With the 5600X, AMD may be hitting even harder than with the 5900X. Zen 3 is still as powerful as ever – it is ahead of Intel even in video games – but it is also significantly less expensive. A sure bet that we can only recommend.

Little Thumb of the new AMD 5000 Series range at its launch, the Ryzen 5 5600X had the important mission of democratizing the new Zen 3 core. It is indeed 30-35% cheaper than the Ryzen 7 5800X for ultimately not so distant… at least on “light” applications and video games.

In heavier applications, over video encoding or heavy computing, the 5800X’s additional 2 cores / 4 threads tip the scales in its favor. On the other hand, for the rest, the 5600X is at the level of the best. Better still, it makes sure to operate without the risk of overheating thanks to energy efficiency among the best ever observed.

5. Intel Core i9-10900K

Intel Core i9-10900K

The Intel Core i9-10900K promised to be the fastest processor on the market when it came out. And it was true for a few months, but with the arrival of the Ryzen 5900X things are not so clear anymore.

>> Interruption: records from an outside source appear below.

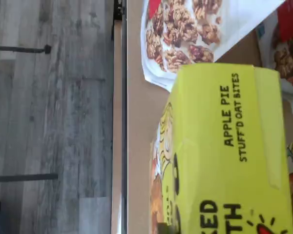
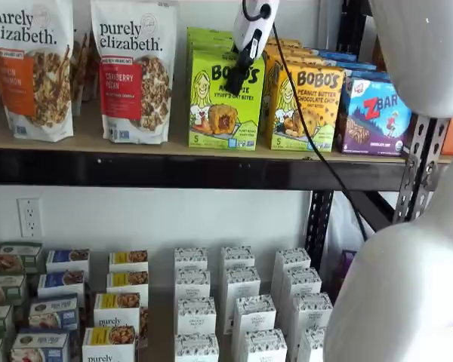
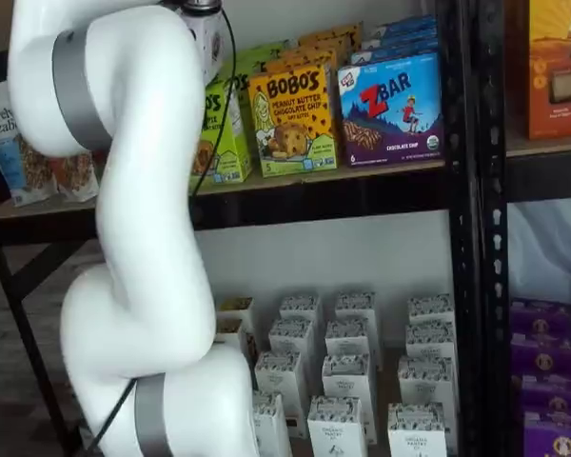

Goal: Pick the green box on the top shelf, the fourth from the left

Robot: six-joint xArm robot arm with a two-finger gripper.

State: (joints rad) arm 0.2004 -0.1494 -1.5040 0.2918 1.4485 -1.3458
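Note:
The green box [image 2: 220,113] stands upright on the top shelf [image 2: 83,139], front carton of a row, between a Purely Elizabeth bag and the yellow-orange Bobo's carton [image 2: 306,105]. My gripper [image 2: 237,78] hangs from above right in front of the box's upper face, its black fingers seen side-on with no gap showing. The wrist view shows the box's lime top and side [image 1: 224,146] close up, with "APPLE PIE STUFF'D OAT BITES" lettering. In a shelf view the box [image 3: 221,138] is partly hidden behind my arm.
Purely Elizabeth granola bags [image 2: 134,68] stand left of the green box, and one shows in the wrist view [image 1: 185,34]. A blue ZBar box [image 2: 374,113] stands right of the Bobo's carton. Small white cartons [image 2: 238,302] fill the lower shelf. My white arm [image 3: 143,238] fills the foreground.

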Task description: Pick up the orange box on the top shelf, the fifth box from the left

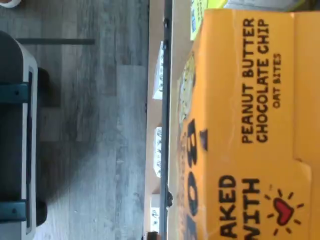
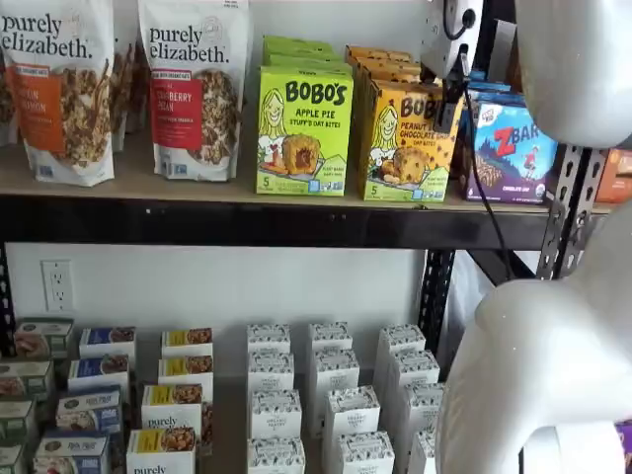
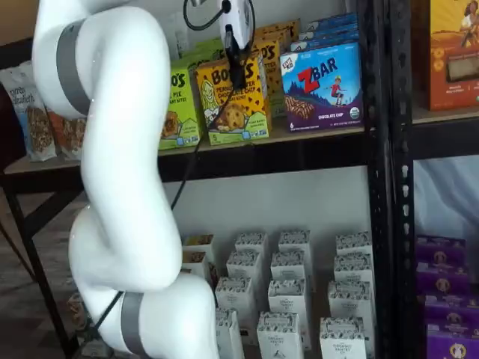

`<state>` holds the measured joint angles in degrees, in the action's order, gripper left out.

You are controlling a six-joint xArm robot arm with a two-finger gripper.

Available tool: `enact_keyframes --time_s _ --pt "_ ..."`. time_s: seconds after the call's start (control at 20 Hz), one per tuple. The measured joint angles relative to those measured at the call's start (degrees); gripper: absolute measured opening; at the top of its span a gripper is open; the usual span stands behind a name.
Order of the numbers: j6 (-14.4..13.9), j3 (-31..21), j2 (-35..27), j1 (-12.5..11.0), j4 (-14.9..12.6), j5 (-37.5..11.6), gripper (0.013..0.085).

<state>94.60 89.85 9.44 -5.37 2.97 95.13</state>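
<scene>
Along the top shelf point(image 2: 197, 188), two purely elizabeth. granola bags point(image 2: 193, 84) are seen at the left in a shelf view, upright and side by side. Next to them the green Apple Pie carton point(image 2: 303, 128) is set upright near the front rail, and just beside it, to its right, the orange box point(image 2: 400, 143) is found standing upright with more orange cartons ranged behind it. The blue Zbar box point(image 2: 513, 148) is placed just beside the orange box on the far side. In both shelf views the white gripper body is held directly in front of the upper part of the orange box point(image 3: 238, 101), with a black cable hanging down across the carton's face. The fingers point(image 3: 238, 75) are seen only as a dark shape against the carton in a shelf view; whether they are spread or closed cannot be told. In the wrist view the orange box point(image 1: 250, 130) fills much of the picture at close range, its "PEANUT BUTTER CHOCOLATE CHIP OAT BITES" lettering turned on its side, with grey wood flooring point(image 1: 100, 125) beyond the shelf's edge. On the lower level, rows of small white cartons point(image 2: 336, 405) are ranged.
</scene>
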Motion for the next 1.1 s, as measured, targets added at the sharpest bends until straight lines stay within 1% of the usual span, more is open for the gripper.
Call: enact_keyframes --time_s 0.05,0.95,1.0,1.05,1.1 --pt "0.0 0.0 0.0 0.0 0.0 0.1 0.053" --pt "0.2 -0.4 0.4 -0.3 0.6 -0.6 0.053" --pt "0.3 -0.6 0.6 -0.4 0.9 -1.0 0.049" --pt "0.3 -0.8 0.7 -0.5 1.2 -1.2 0.049" --pt "0.4 -1.0 0.9 -0.6 1.5 -1.6 0.045"
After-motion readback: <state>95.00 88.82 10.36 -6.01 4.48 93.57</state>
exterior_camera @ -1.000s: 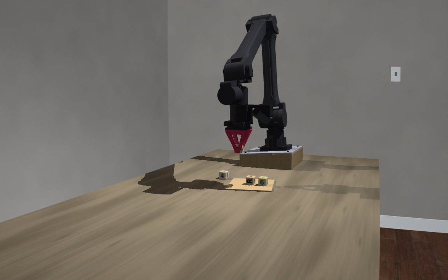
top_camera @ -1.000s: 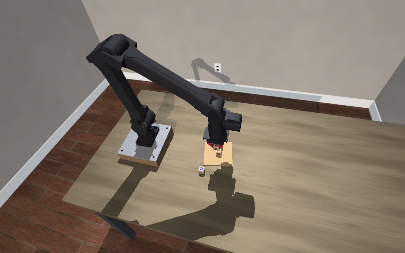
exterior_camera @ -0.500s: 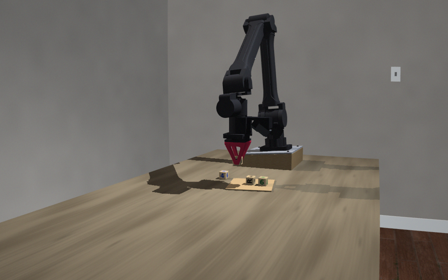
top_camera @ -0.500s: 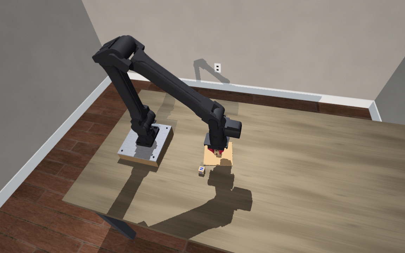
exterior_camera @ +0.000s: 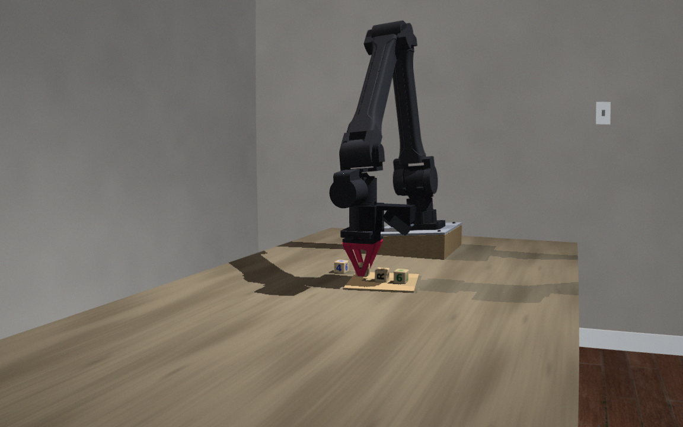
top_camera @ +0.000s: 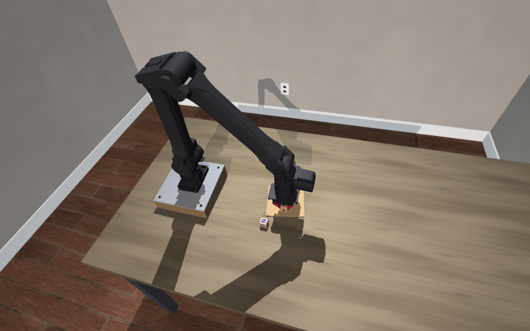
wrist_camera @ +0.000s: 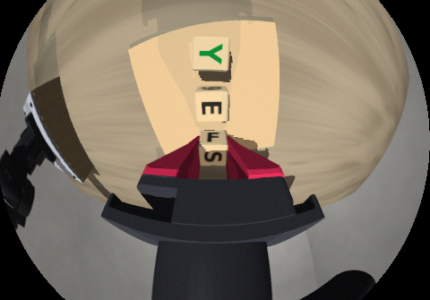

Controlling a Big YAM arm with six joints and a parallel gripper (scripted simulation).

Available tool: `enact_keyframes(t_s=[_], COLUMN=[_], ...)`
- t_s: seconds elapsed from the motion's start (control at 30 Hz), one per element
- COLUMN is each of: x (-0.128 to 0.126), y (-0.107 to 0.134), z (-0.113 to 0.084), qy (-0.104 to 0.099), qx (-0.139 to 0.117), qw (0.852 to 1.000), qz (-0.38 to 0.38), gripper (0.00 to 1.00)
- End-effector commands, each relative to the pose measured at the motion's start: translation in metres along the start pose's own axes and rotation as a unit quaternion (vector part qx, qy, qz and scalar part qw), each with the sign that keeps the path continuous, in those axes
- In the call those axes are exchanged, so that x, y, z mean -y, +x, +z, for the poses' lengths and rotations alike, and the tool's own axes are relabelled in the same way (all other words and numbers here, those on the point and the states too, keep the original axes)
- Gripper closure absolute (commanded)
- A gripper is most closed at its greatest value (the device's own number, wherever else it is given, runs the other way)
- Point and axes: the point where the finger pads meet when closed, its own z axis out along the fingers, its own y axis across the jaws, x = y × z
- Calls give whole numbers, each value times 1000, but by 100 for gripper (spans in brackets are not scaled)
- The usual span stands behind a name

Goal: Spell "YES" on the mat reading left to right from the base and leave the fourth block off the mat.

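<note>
My gripper (top_camera: 283,206) (exterior_camera: 361,274) (wrist_camera: 213,141) points down, shut on the S block (wrist_camera: 212,158), low at the end of the row nearest the N block. Its S faces up and an F shows on one side. The mat (top_camera: 273,212) (exterior_camera: 408,287) (wrist_camera: 262,90) lies flat. On it, the E block (exterior_camera: 382,274) (wrist_camera: 211,107) stands between the held block and the Y block (exterior_camera: 401,276) (wrist_camera: 211,54). Whether the held block touches the mat cannot be told. The N block (top_camera: 263,222) (exterior_camera: 341,267) lies off the mat. My arm hides the Y and E blocks in the top view.
The arm's base plate (top_camera: 168,197) stands on the table (top_camera: 382,247) to the left of the mat in the top view. The N block is just off the mat's near left corner there. The E block stands close beside my fingers.
</note>
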Motion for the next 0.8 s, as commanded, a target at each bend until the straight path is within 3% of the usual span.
enact_keyframes(t_s=[0.0, 0.17, 0.77], x=[2, 8, 7], y=[2, 3, 3], z=[6, -2, -1], qy=[5, 17, 16], qx=[2, 1, 1], qw=[1000, 1000, 1000], qz=[-3, -1, -1], gripper=[79, 79, 79])
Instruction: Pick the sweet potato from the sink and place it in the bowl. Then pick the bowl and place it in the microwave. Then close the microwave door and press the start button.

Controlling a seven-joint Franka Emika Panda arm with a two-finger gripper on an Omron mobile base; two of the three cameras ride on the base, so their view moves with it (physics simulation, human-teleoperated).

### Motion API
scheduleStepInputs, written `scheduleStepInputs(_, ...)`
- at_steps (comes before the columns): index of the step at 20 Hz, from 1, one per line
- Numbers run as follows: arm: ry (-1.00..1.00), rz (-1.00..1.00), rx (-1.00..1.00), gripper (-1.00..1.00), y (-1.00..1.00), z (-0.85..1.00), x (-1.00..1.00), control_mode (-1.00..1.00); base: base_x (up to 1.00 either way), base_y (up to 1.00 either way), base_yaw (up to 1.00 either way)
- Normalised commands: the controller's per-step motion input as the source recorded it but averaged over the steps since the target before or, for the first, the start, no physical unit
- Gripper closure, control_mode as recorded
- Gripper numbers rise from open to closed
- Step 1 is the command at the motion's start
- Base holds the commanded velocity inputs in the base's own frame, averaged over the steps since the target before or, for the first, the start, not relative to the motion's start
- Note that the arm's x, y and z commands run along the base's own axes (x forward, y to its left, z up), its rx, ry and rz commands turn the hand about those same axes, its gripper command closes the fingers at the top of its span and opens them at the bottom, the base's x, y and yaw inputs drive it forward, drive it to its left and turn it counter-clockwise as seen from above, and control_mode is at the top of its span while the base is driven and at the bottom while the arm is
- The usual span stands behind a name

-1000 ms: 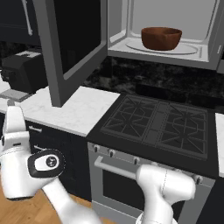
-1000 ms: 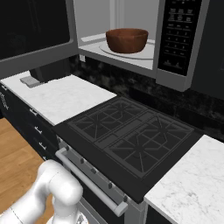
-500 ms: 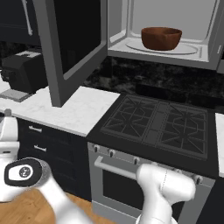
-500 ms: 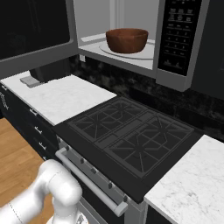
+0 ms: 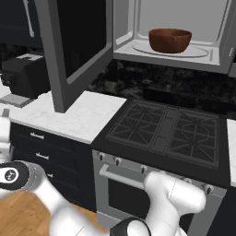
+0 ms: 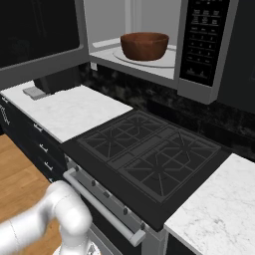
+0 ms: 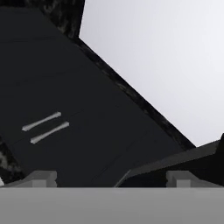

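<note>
The reddish-brown bowl (image 5: 170, 40) (image 6: 144, 45) stands on the round turntable inside the microwave (image 5: 184, 57) (image 6: 149, 67). The microwave door (image 5: 78, 50) (image 6: 35, 30) is swung wide open to the left. The bowl's rim hides its inside, so the sweet potato is hidden. The sink is out of view. My arm's wrist (image 5: 11, 175) sits low at the left, well below and left of the door. In the hand view my gripper (image 7: 111, 178) is open with nothing between its fingertips (image 7: 43, 177), and it faces dark cabinet fronts.
The microwave's control panel (image 6: 204, 40) is on its right side. A black stove (image 5: 168, 133) (image 6: 149, 159) lies under the microwave, with white counter (image 5: 73, 115) (image 6: 74, 109) to its left. A dark appliance (image 5: 25, 76) stands at the far left. Two grey cabinet handles (image 7: 46, 127) show ahead of the hand.
My wrist has swung further left and lower in the left base view. The bowl, microwave and door have not moved, and the gripper stays open.
</note>
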Motion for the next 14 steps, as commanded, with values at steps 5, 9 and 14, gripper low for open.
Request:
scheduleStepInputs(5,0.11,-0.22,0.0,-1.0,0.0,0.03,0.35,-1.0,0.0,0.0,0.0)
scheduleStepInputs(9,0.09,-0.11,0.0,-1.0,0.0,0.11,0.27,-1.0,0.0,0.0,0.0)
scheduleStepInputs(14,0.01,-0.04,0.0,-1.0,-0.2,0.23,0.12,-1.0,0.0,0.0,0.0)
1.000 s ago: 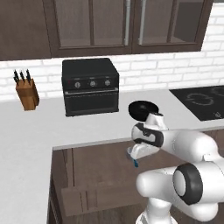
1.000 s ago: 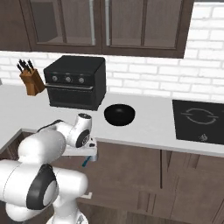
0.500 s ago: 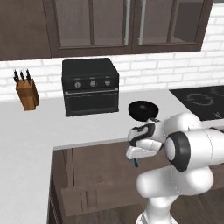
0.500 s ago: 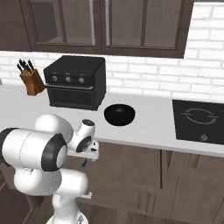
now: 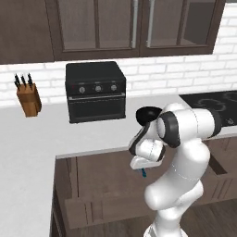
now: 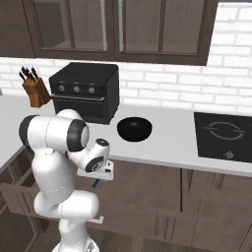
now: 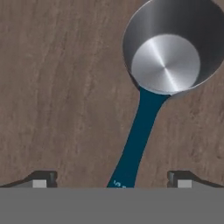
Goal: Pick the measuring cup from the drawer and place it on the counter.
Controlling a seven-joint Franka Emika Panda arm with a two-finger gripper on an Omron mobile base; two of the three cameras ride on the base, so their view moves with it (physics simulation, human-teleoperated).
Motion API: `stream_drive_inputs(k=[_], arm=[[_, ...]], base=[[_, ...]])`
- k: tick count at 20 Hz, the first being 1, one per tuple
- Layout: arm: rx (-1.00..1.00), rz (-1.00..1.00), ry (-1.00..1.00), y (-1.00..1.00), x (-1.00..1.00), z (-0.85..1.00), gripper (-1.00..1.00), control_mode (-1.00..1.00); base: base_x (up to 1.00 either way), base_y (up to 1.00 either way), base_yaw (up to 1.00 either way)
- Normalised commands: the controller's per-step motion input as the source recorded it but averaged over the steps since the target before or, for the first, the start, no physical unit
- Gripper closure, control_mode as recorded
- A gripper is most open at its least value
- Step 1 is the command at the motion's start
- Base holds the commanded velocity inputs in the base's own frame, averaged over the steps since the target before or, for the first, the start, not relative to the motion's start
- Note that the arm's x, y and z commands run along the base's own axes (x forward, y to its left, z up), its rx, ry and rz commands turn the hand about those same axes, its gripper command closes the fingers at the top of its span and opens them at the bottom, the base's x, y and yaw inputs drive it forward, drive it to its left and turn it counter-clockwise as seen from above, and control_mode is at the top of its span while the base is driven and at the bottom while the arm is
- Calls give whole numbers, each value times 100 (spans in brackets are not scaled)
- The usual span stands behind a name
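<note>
Brown wood, most likely the floor of the drawer [image 7: 52, 87], lies flat under the hand. On it sits the measuring cup [image 7: 168, 52], open side up and shiny inside. It is ahead of the gripper [image 7: 111, 180] and a bit off to one side. Its thin blue handle runs back from the cup toward the hand and ends right between the two finger tips [image 7: 43, 179]. The tips are wide apart, one on each side of the handle, and neither one touches it. So the cup is not grabbed yet.

From the base, the gripper [image 5: 146, 162] hangs just under the edge of the white counter [image 5: 37, 139], in front of the dark cabinets. A bit of blue handle [image 5: 143, 173] pokes out just below it. The black pan [image 6: 134, 129] sits on the counter, above and behind the hand.

In the last second the big arm joints have swung up and over, but the hand has stayed in almost the same spot. The blue handle has not moved either. I think the arm was lining the hand up with the handle. The next job looks like squeezing the tips onto the handle, then lifting the cup up to the counter.
</note>
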Motion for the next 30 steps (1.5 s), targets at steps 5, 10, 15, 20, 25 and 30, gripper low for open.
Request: stream_drive_inputs(k=[5,10,15,20,25,30], arm=[[0,0,0,0,38,-37,-100,-100],[0,0,0,0,18,-49,100,-100],[0,0,0,0,-3,-28,100,-100],[0,6,-2,0,-35,15,100,-100],[0,16,-6,0,-19,89,100,-100],[0,16,0,-3,-17,100,100,-100]], base=[[0,0,0],[0,0,0],[0,0,0],[0,0,0],[0,0,0],[0,0,0]])
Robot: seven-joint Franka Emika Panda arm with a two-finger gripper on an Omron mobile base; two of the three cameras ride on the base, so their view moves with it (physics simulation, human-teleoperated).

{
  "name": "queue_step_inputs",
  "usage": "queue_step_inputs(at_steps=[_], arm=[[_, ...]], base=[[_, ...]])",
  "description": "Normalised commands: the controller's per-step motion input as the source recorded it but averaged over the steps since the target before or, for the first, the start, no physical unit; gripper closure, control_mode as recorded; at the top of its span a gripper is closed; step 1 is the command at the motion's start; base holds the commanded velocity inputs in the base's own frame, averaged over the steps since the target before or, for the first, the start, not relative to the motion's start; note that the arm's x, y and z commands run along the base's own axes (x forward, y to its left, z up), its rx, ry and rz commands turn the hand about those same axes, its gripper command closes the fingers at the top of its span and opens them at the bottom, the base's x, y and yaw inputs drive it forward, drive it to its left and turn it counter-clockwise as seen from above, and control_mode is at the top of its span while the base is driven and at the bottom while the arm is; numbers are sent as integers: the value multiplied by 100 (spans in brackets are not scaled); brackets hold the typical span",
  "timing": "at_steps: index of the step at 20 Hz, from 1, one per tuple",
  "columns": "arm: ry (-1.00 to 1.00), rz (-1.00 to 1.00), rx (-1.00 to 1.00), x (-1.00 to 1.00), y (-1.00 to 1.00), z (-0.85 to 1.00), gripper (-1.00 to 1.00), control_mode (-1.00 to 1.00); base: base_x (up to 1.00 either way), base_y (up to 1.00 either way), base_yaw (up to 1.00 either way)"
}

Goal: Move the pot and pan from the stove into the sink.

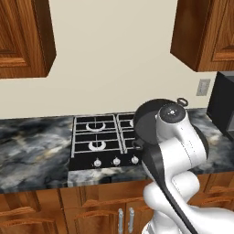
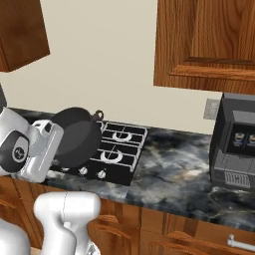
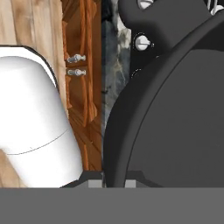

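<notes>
Above stove (image 1: 98,137): fingers (image 3: 111,183) clamping pot (image 2: 77,136).

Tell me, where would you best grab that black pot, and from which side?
At its edge, the rim or a small loop handle, coming from the side: the pot looks too wide and round for the jaws. Tilted above the stove, it seems pinched at its near edge by the shut gripper; one loop handle sticks out on the far side.

White arm folded low, end effector (image 3: 114,183) clamped tight, raised at stove height
</notes>
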Motion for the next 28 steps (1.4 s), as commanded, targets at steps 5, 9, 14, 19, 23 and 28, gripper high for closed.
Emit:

Of course, the i9 is still a huge CPU for your computer. With 10 cores and 20 threads, it has a base frequency of 3.70 GHz on all of them, while the top frequency reaches 5.30 GHz thanks to Intel’s new turbo Velocity technology.

And its ability to overclock is such that 5.30 GHz can be achieved on all simultaneous threads with the right knowledge and a good cooling system.

Another of its biggest drawbacks is that the TDP is quite high, 125w according to the specifications offered by Intel. But at full capacity it is even higher. So you will have to accompany it with a power supply to match, as well as a powerful heatsink.

So is this i9 or the Ryzen 9 better?

We stick with the Ryzen if the price between them is more or less equal. Because for gaming, either of the two is excessive, while for productivity the Ryzen 9 gives better results thanks to its two extra cores and its larger cache memory, in addition to being more efficient.

6. AMD Ryzen 9 5950X

AMD Ryzen 9 5950X

Think you’re running out of power with the 5900X and have a huge budget for your new machine? So hard to resist the huge AMD Ryzen 5 5950X. 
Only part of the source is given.